第7話 フロッグマン

 衝撃の『まんさくライブ』から3日が経った。


 天使あまつかイバラが侵された不治の病、奇病『バミューダ病』


 全世界で年間100人がその犠牲になるという。症例数の少なさと、患者の余命の短さから、バミューダ病の全容の解明と治療法を確立することは、医療界の中でもトップクラスのむずかしさだった。

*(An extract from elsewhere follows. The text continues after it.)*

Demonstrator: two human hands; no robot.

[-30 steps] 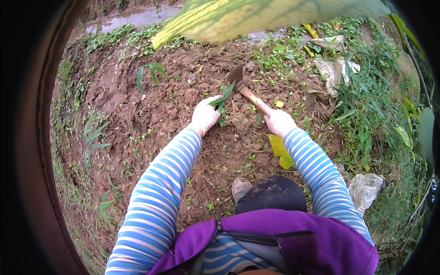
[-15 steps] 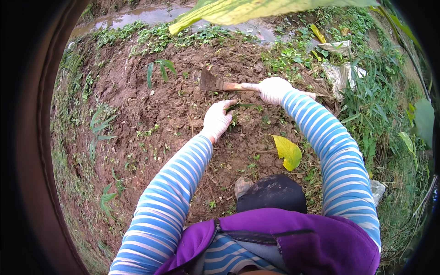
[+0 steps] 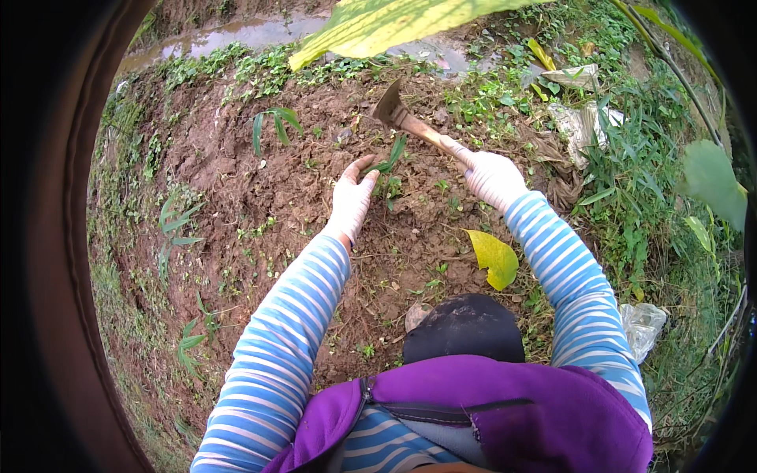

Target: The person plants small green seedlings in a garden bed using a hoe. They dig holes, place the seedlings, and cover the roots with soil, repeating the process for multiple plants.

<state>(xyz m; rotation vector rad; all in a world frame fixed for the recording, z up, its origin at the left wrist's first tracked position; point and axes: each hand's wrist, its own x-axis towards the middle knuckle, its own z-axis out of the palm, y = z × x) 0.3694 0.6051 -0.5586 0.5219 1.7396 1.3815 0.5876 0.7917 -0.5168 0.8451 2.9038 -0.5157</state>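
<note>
In a light glove with bare fingertips, my left hand is closed on a small green seedling with long narrow leaves, just above the brown soil. My right hand, also gloved, grips the wooden handle of a short hoe. The hoe's wide metal blade, dull and dirt-coloured, is raised up and to the left, beyond the seedling and apart from it. Where the seedling's lower end sits, I cannot make out clearly.
Similar long-leaved plants stand in the soil to the left. A yellow leaf lies near my dark-clad knee. Pale torn sheeting and clear plastic lie at the right. A big leaf overhangs the top; muddy water lies beyond.
My right hand has moved right and nearer, and the hoe has swung from level to slanting with its blade higher. My left hand has shifted left, and the seedling's leaves now point upward.
</note>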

 黒宮藤花はあの日から、時間と体力の許すかぎり和室にこもり、方舟様に天使イバラの全快を願った。



 『全身全霊』



 その言葉どおり、藤花は命を削って方舟様に祈り続けたのだった。


「方舟様どうか! どうかっ!」









 その日の夕食後、テレビで奇妙なニュースが報じられた。ここ数日、V県で謎の『行方不明事件』が多発しているというものであった。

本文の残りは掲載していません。